There is a lot of interest in deep learning models today: deep neural networks show beyond-average performance on many tasks, having spawned a new AI hype as well as many interesting and truly valuable AI based applications.

Does that mean, however, that we should forget about the more traditional approaches to machine learning?

No, we don’t. The reason why is simple – they see things that deep learning models don’t see. Given their different mathematical structure, the errors produced by those techniques are often *different ones* than the DL models.

This sounds bad, but the exact opposite is true – because the models can be combined. When doing that, you might actually find the *ensemble to perform better*. This is the result of all the different errors cancelling each other out (Chollet, 2017).

Before neural networks, Support Vector Machines (SVMs) were very popular for generating classifiers. Support Vector Regression (SVR) is its regression equivalent. In this blog, we’ll cover SVMs and SVRs

## Table of contents

## Some basic ingredients

Before we can do so, we must first take a look at some basic ingredients of machine learning, before we can continue with SVMs and SVR. If you’re already very familiar with these concepts, feel free to skip to the next section. If not, let’s go!

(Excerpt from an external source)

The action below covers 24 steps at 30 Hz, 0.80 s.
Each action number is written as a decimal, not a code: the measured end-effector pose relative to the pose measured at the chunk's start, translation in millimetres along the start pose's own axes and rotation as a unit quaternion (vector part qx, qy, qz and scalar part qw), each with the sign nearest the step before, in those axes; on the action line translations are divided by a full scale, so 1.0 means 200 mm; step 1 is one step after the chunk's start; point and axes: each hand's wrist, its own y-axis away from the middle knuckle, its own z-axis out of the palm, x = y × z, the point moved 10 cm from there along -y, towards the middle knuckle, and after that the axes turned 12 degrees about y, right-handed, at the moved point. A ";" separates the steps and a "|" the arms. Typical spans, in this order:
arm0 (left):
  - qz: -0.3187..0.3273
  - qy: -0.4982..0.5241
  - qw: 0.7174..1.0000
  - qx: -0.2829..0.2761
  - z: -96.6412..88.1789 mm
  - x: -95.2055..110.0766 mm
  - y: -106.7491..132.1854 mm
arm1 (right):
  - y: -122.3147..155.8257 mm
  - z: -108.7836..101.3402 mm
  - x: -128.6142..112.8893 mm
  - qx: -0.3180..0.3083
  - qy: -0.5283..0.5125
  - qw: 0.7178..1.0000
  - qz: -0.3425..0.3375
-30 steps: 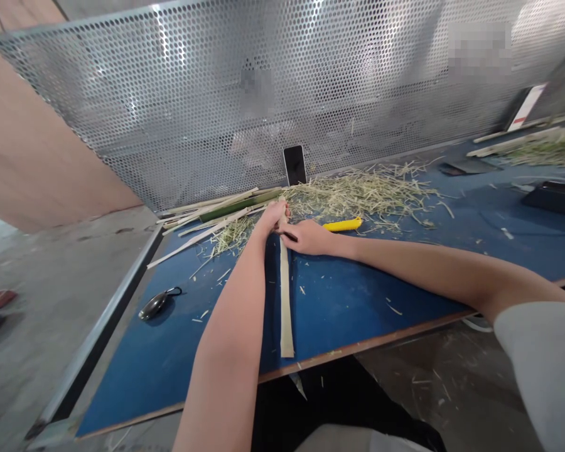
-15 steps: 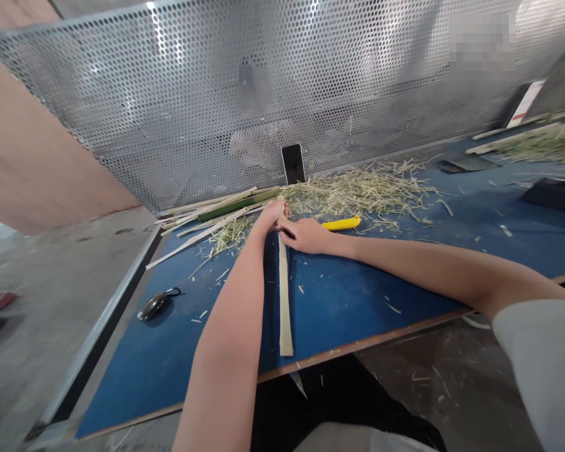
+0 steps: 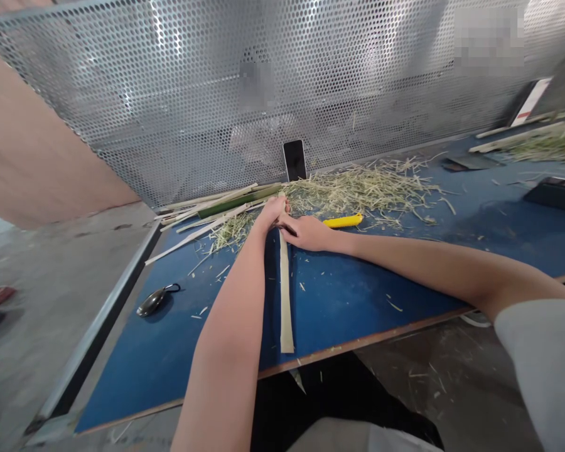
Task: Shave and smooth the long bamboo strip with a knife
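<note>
A pale bamboo strip lies lengthwise on the blue tabletop, its near end by the table's front edge. At its far end my left hand is closed around the strip. Close against it, my right hand is also closed, with a small dark edge showing under its fingers on the strip. I cannot make out what that dark piece is. Just beyond my right wrist lies a yellow-handled tool, its other end hidden behind the hand.
Thin bamboo shavings are heaped behind my hands. Bamboo strips and a green bamboo piece lie at the back left. A phone leans on the perforated metal screen. A dark oval object with a loop rests on the left.
Both hands keep their hold, and the strip stays where it lies. The whole view has shifted slightly.
</note>
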 end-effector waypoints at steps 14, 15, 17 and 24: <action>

### Supervised vs unsupervised vs reinforcement

In machine learning, you’ll work goal-oriented: there is a problem to be solved and a machine learning model may be the solution to that problem. A problem may spawn a wide variety of ML scenarios, which can broadly be categorized into *supervised learning,* *unsupervised learning* and *reinforcement learning*.

In a supervised learning scenario, we have a so-called training set. This training set consists of many samples, usually in the form of vectors. These vectors, that are also called feature vectors, contain individual features, or values characterizing some domain. For example, the features *height*, *weight*, *BMI* and *percentage of fat* may characterize one’s *body posture* (the name of the feature vector, in this case).

In supervised learning, what you’ll also find is that for each feature vector, there exists a so-called *target variable*. This target variable essentially correlates the feature vector with some outcome. Usually, the target variable is highly related to the problem you’re trying to solve with machine learning. For example, in the situation above you might be interested in training a machine learning model that predicts the likelihood that one has diabetes (outcome ‘yes’, or 1) or no diabetes (outcome ‘no’, or 0) in five years from now.

Unsupervised learning scenarios exist as well. In those, you don’t have target values, but merely a dataset in which your goal is to detect certain patterns. For example, you may wish to find certain groups in your data set – this is a typical scenario when you wish to group buyers based on their purchase records.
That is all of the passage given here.